Augusta, traffico di ossicodone Italia-Usa, 8 arrestati. Indagati anche 5 medici
AUGUSTA – L’operazione di poliziotti e finanzieri, denominata “Fast shipping“, ha portato stamani a disvelare un presunto traffico internazionale di ossicodone tra Augusta e gli Stati Uniti. Nell’ambito di articolate attività d’indagine coordinate dalla Dda (Direzione distrettuale antimafia) della Procura di Catania, i poliziotti delle Questure di Siracusa e Catania e i finanzieri dei comandi provinciali della Guardia di finanza di Siracusa e di Catania hanno dato esecuzione a un’ordinanza, emessa dal Gip del tribunale etneo, con cui sono state disposte misure cautelari nei confronti di 9 persone, sottoposte a indagine, a vario titolo, per le ipotesi di reato di associazione per delinquere finalizzata al traffico internazionale di sostanze stupefacenti tra l’Italia e gli Stati Uniti d’America, prescrizione abusiva di farmaci, truffa aggravata ai danni del Servizio sanitario nazionale, ricettazione e falsità commessa dal pubblico ufficiale in certificazioni.
Sono stati notificati gli avvisi di conclusione delle indagini preliminari nei confronti di ben 29 soggetti indagati, tra i quali 5 medici.
Quanto alle misure cautelari eseguite stamani a carico di 9 degli indagati: custodia cautelare in carcere per Angelo Claudio Passanisi (75 anni, residente ad Augusta), la moglie Maria Lanna Passanisi (74 anni, residente negli Stati Uniti), Massimo Corrado, Francesco Pasqua, Antonino Spinali; arresti domiciliari per Agata Agati, Lina Spinali, Domenico Zanti.
Inoltre, provvedimento interdittivo dall’esercizio della professione e dal servizio pubblico per la durata di 12 mesi nei confronti di un medico, S.T., a carico del quale è stato disposto anche un sequestro preventivo per equivalente di oltre 115 mila euro.
Secondo il commissario capo della polizia di Augusta, Guglielmo La Magna e il maggiore della Guardia di finanza Andrea Sotgiu, comandante della compagnia di Augusta, il presunto sodalizio avrebbe organizzato il traffico internazionale di ossicodone (sostanza oppiacea contenuta in alcuni farmaci), acquistato illecitamente in Italia e spacciato negli Stati Uniti, dove è vietata la vendita. L’indagine, svolta nell’ultimo biennio, ha riguardato episodi che partono dal 2015.

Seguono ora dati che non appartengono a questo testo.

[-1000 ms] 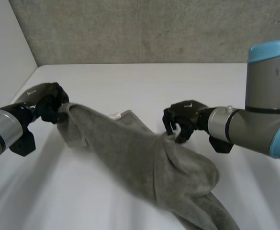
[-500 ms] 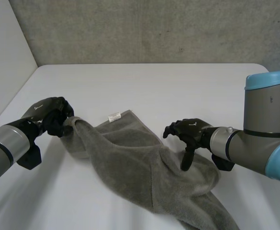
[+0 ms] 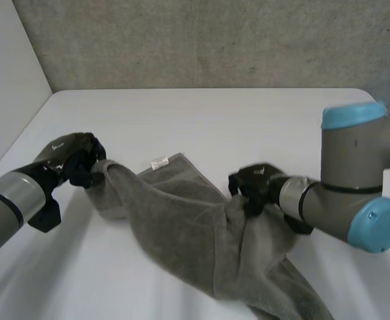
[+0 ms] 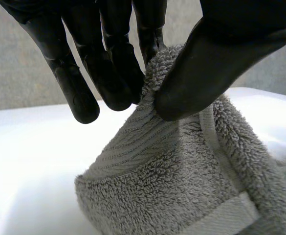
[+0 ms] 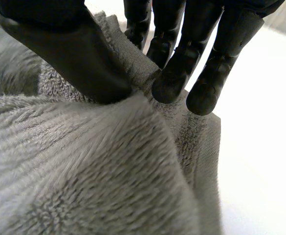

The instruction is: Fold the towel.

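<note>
A grey towel (image 3: 201, 230) lies crumpled across the white table (image 3: 201, 120), running from the left to the near right edge, with a white label (image 3: 159, 162) at its far edge. My left hand (image 3: 80, 160) pinches the towel's left corner (image 4: 177, 147) between thumb (image 4: 206, 63) and fingers (image 4: 108, 68), lifted a little off the table. My right hand (image 3: 251, 187) pinches a raised fold of the towel (image 5: 133, 73) at its right side, thumb (image 5: 79, 63) against fingers (image 5: 174, 73).
A grey wall (image 3: 201, 40) stands behind the table's far edge. Bare table lies beyond the towel and to the far right. The towel's near end hangs toward the table's front edge.
My right hand let go of the towel, opened, came down on it and has closed on a fold again. The towel has sagged lower. My left hand kept its grip and shifted slightly.
</note>
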`<state>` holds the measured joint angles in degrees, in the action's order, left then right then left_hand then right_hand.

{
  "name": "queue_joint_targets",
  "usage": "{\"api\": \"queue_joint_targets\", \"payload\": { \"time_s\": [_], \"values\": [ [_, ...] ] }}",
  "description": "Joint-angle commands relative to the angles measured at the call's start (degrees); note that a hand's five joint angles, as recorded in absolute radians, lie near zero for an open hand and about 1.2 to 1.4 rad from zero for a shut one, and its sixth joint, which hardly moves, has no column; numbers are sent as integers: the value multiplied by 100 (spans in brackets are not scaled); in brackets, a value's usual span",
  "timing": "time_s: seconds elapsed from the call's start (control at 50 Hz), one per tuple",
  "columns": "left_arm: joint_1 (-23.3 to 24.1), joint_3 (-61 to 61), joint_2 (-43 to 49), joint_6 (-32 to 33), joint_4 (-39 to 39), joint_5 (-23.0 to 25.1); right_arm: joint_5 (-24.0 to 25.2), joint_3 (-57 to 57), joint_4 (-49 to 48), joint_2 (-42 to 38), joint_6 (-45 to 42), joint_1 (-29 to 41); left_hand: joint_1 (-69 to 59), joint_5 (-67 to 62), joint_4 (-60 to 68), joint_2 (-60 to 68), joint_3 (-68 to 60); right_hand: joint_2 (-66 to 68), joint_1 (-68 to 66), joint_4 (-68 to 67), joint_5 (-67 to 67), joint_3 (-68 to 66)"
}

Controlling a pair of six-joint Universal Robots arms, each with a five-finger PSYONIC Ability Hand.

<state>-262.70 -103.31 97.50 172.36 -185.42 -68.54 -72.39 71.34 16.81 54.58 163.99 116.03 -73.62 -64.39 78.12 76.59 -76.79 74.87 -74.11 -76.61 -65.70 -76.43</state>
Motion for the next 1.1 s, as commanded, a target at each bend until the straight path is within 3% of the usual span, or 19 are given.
{"api": "queue_joint_targets", "payload": {
  "time_s": [0.02,0.06,0.14,0.22,0.3,0.46,0.52,0.58,0.62,0.7,0.76,0.8,0.84,0.86,0.98,1.1],
  "values": [
    [17,1196,435,-27,-3,-194,-91,-1588,-20,0,-122,-28,-638,-561,188,341,-321,513,-589,-339,-430,-357],
    [35,1612,551,-27,-3,-344,-284,-2795,-11,-175,-288,-63,-638,-561,188,341,-321,513,-589,-339,-430,-357],
    [227,3338,901,-53,6,-1010,-538,-4008,-81,-246,-438,-89,-638,-561,188,341,-321,513,-589,-339,-430,-357],
    [263,4618,1043,-71,14,-1443,-978,-5426,-764,-273,-421,-116,-638,-561,188,341,-321,513,-589,-339,-430,-357],
    [272,5960,1157,-115,-38,-1873,-1242,-5710,-1292,-177,-412,-186,-638,-561,188,341,-321,513,-589,-339,-430,-357],
    [263,6140,1166,-518,-433,-1935,-1313,-5588,-1329,0,-482,-239,-638,-561,188,341,-321,513,-589,-339,-430,-357],
    [184,5483,1166,-660,-460,-1848,-1234,-5262,-855,-9,-570,-239,-638,-561,188,341,-321,513,-589,-339,-430,-357],
    [122,4504,1148,-651,-539,-1672,-805,-4124,-153,26,-973,-230,-638,-561,188,341,-321,513,-589,-339,-430,-357],
    [17,3638,1183,-634,-670,-1304,-664,-3624,-99,52,-1062,-230,-638,-561,188,341,-321,513,-589,-339,-430,-357],
    [-132,2729,1254,-607,-900,-898,-426,-2182,-414,123,-1168,-256,-638,-561,188,341,-321,513,-589,-339,-430,-357],
    [-159,1867,1359,-555,-1225,-468,-399,-1712,-565,149,-1177,-274,-638,-561,188,341,-321,513,-589,-339,-430,-357],
    [-159,1472,1403,-484,-1401,-265,-382,-715,-993,167,-1185,-344,-638,-561,188,341,-321,513,-589,-339,-430,-357],
    [-159,763,1482,-117,-1724,93,-373,-248,-1248,167,-1238,-362,-638,-561,188,341,-321,513,-589,-339,-430,-357],
    [-159,760,1482,-115,-1726,95,-373,-244,-1250,167,-1238,-362,-638,-561,188,341,-321,513,-589,-339,-430,-357],
    [-492,-144,1377,1341,-1832,516,-417,1344,-1760,595,-2089,-371,-638,-561,188,341,-321,513,-589,-339,-430,-357],
    [-669,-347,947,1608,-1375,692,-390,2119,-1804,1334,-2161,-537,-473,-397,24,177,-156,513,-589,-339,-430,-357]
  ]
}}
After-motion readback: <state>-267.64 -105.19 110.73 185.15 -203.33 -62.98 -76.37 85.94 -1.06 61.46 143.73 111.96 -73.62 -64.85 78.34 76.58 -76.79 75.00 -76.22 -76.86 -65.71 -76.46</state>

È di circa 600 mila dollari, sempre negli anni presi in esame, il presunto guadagno nel mercato illegale per l’organizzazione. Secondo l’ipotesi accusatoria, l’associazione per delinquere, avvalendosi di medici compiacenti, sarebbe riuscita a reperire l’ossicodone mediante prescrizioni, quasi tremila contestate, di “medicinali contenenti la sostanza a favore di persone decedute o che non necessitavano della terapia“.

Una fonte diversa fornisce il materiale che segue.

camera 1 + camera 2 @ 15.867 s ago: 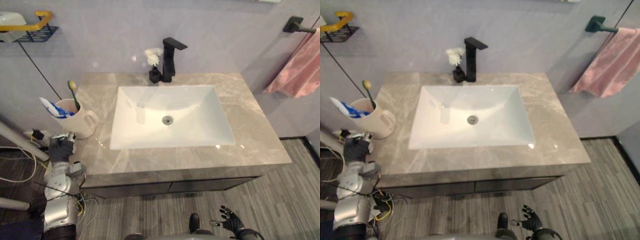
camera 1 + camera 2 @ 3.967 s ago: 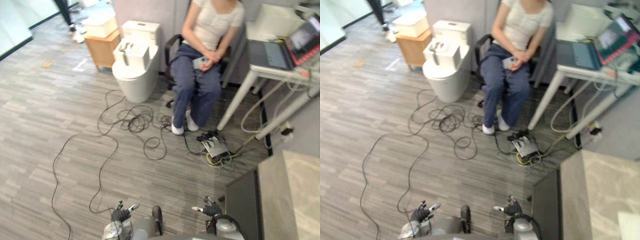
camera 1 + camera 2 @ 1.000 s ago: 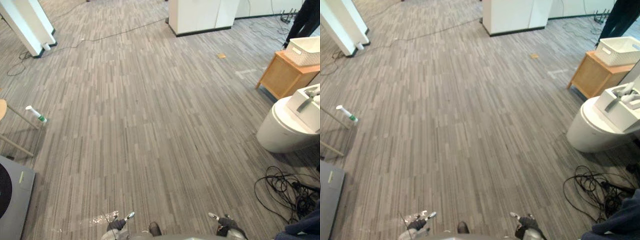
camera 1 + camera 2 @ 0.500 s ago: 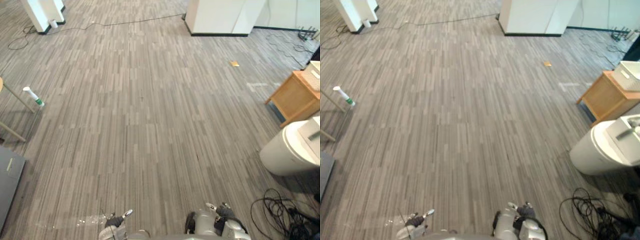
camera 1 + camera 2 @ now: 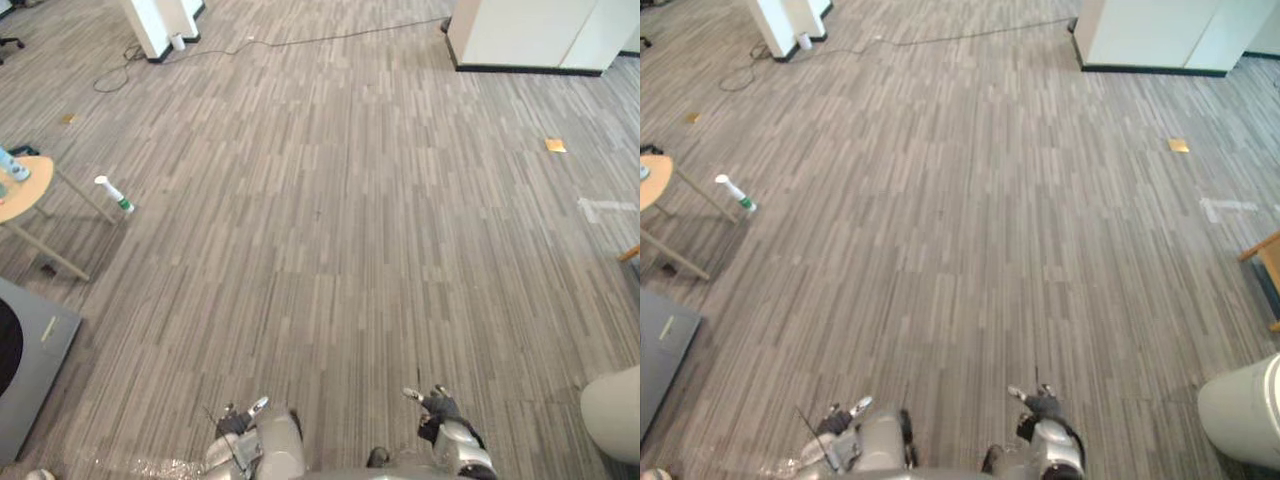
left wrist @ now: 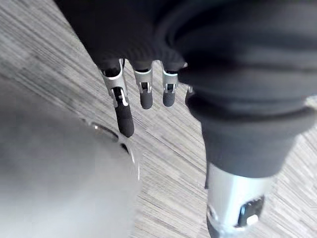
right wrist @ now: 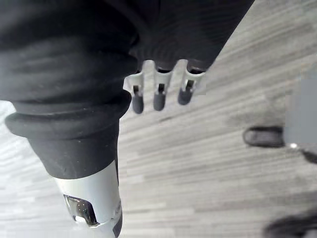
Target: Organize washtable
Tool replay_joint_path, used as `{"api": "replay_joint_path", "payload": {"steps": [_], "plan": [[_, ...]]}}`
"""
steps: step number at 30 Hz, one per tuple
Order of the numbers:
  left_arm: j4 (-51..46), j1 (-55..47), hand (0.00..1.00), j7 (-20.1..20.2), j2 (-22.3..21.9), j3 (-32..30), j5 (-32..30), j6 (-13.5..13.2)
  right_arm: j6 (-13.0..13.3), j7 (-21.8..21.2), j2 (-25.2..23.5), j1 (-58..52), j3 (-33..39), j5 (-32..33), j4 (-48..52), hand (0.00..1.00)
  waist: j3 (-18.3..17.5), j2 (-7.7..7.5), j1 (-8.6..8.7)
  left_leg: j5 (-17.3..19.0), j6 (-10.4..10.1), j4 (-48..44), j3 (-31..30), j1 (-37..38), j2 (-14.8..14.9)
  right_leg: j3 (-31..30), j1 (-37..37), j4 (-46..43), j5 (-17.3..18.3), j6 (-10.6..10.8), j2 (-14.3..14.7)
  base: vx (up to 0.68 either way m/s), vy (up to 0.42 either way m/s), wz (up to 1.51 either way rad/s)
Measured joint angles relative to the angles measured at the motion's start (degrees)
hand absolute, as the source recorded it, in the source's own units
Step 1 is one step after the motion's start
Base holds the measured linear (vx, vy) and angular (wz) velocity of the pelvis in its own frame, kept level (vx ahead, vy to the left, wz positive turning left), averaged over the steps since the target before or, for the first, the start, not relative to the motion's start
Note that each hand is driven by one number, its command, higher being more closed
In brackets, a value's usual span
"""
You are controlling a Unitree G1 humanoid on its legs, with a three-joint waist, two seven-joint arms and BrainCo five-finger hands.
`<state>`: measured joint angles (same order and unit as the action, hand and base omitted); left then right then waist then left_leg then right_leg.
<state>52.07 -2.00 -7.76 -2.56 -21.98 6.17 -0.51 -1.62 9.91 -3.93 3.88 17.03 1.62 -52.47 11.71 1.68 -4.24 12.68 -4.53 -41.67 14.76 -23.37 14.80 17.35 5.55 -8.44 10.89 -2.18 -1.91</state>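
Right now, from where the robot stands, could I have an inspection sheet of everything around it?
Surface: grey plank floor.
Job's things: nothing seen.
Clutter: white bottle with a green end lying on the floor beside a small round wooden table; tan scrap; white tape mark.
Hands: left hand and right hand hang low, fingers relaxed, holding nothing.
Cables: thin dark cable across the far floor, near a white pillar.
Surroundings: white cabinet far right; grey platform at the left.

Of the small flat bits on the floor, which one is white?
The tape mark at the right, nearer the robot than the yellow-orange scrap; the far-left scrap is yellowish too.
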Motion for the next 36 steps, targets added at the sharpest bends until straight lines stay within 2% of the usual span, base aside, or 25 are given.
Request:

Ottenuti i prodotti contenenti lo stupefacente, l’organizzazione avrebbe organizzato molteplici spedizioni in territorio statunitense, utilizzando plichi appositamente imballati con materiali idonei a “schermarne” il contenuto e recante mittenti e destinatari fittizi, al presumibile fine di frazionare i punti di arrivo della merce per ostacolare eventuali controlli.

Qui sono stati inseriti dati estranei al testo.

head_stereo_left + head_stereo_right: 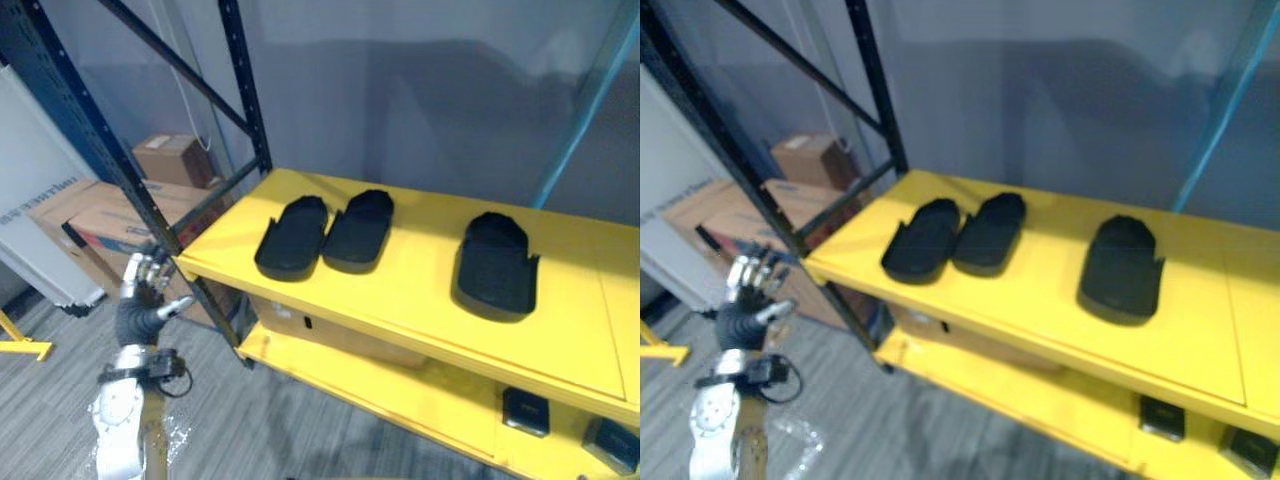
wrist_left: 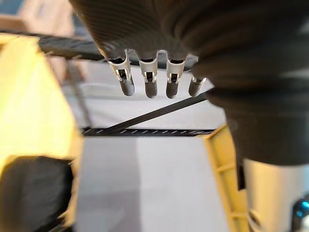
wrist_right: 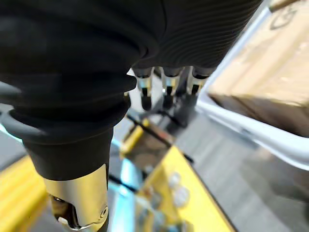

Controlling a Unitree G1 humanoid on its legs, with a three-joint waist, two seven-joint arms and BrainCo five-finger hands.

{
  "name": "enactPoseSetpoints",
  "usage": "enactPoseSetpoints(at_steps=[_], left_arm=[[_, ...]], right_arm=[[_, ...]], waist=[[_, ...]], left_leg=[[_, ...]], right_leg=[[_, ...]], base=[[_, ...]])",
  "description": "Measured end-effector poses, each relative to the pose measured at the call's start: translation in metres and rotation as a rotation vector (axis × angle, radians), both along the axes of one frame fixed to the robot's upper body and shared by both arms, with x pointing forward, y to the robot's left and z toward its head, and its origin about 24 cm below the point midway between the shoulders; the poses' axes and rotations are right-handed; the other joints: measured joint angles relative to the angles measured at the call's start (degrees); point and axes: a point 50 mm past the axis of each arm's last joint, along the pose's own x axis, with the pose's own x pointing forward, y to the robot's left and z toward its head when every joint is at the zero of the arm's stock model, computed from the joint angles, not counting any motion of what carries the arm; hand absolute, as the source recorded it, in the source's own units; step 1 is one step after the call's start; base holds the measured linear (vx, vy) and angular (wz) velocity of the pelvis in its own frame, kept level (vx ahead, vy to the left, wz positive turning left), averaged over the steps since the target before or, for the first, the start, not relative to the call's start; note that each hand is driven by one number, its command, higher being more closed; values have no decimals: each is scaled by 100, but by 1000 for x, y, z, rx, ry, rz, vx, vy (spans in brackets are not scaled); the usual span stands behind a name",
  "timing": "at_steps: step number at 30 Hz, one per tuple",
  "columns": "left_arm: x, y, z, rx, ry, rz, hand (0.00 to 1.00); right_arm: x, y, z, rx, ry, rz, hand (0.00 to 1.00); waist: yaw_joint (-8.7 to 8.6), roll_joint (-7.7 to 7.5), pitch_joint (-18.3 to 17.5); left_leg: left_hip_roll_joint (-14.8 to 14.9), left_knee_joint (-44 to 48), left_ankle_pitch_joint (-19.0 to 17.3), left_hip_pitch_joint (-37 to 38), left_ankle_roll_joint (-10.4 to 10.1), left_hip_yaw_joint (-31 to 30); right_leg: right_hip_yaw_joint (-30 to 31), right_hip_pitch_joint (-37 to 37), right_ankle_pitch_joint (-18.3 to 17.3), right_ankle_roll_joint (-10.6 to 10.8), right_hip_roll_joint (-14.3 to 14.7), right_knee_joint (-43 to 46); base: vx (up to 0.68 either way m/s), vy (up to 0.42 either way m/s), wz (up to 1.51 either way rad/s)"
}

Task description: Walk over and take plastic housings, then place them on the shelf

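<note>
Boxes [image 1: 100,215] of cardboard stand left of the yellow shelf [image 1: 420,260]; my left hand [image 1: 143,292] hangs off its left corner, fingers loose, empty. Three plastic housings [image 1: 292,238] lie flat on its top, I judge already delivered; my right hand [image 3: 168,87] is slack too.

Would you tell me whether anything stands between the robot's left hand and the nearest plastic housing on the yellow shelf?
Yes: the rack's dark upright at the yellow shelf's left corner crosses between the left hand, open and empty, and the leftmost housing. Nothing else visible does.
</note>
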Motion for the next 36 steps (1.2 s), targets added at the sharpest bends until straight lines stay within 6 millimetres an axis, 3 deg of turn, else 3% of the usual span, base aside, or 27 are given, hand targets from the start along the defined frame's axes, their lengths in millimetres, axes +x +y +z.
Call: enactPoseSetpoints(at_steps=[6,10,11,14,19,31,36], left_arm=[[12,1,-35,-41,195,-40,0],[18,-1,-55,-75,297,-40,0],[20,3,-62,-82,336,-27,100],[24,12,-64,-52,378,-12,100],[29,14,-63,-33,384,-17,100],[32,16,-64,-6,405,-37,100],[34,9,-65,4,412,-92,100]], right_arm=[[-9,16,-24,186,34,154,0],[-11,23,-30,252,30,220,0],[-11,25,-31,265,32,241,0],[-9,28,-33,284,29,278,0],[-8,28,-34,291,20,296,0],[0,30,-39,375,-3,439,0],[-4,35,-45,432,-8,451,0]], waist=[[-6,-43,16],[-2,-111,34],[-11,-155,45],[-13,-243,51],[-11,-249,55],[-19,-220,20],[-16,-127,-30]], left_leg=[[43,0,4,0,-11,182],[11,2,-38,81,-5,200],[2,1,-60,115,-10,206],[-21,1,-95,116,-23,193],[-129,1,-213,293,-54,95],[-58,3,-364,535,-175,31],[3,5,-362,528,-179,-12]], right_leg=[[139,-110,-47,-98,27,-21],[143,-73,-52,-134,-3,-19],[148,-60,-65,-155,-10,-20],[145,-57,-129,-262,-12,-21],[125,151,-231,-430,-65,-11],[145,303,-230,-445,17,238],[145,234,-229,-445,73,396]], base=[[-5,-2,-14],[51,9,-5],[74,8,-1],[52,10,0],[91,21,5],[83,-8,3],[39,-4,5]])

Essenziale a questo proposito, per la concreta individuazione dei sodali residenti negli Stati Uniti d’America, è stata la cooperazione internazionale di polizia, posta in essere dagli investigatori italiani con i funzionari dell’Homeland Security Investigations, che si occupa di contrasto alle attività illecite transfrontaliere. Al riguardo, l’organo collaterale americano ha proceduto, lo scorso gennaio, anche all’arresto in flagranza di reato nei confronti di un presunto sodale residente negli Usa, al momento della ricezione di un plico contenente il farmaco.
Particolare rilevanza assume anche il presunto danno arrecato alle casse dell’Erario. Sulla base delle ricette, il farmaco è stato erogato in Italia gratuitamente, con ingiusto profitto degli intestatari, i quali lo avrebbero ritirato senza costi presso varie farmacie per poi rivenderlo illegalmente all’estero, come sostanza stupefacente, realizzando, a carico dello Stato gravato dall’onere dell’acquisto della medicina, un danno di pari importo. La ipotizzata truffa ai danni del Sistema sanitario nazionale, secondo quanto calcolato dagli inquirenti, tra il 2015 a 2019, ammonta a circa 394 mila euro.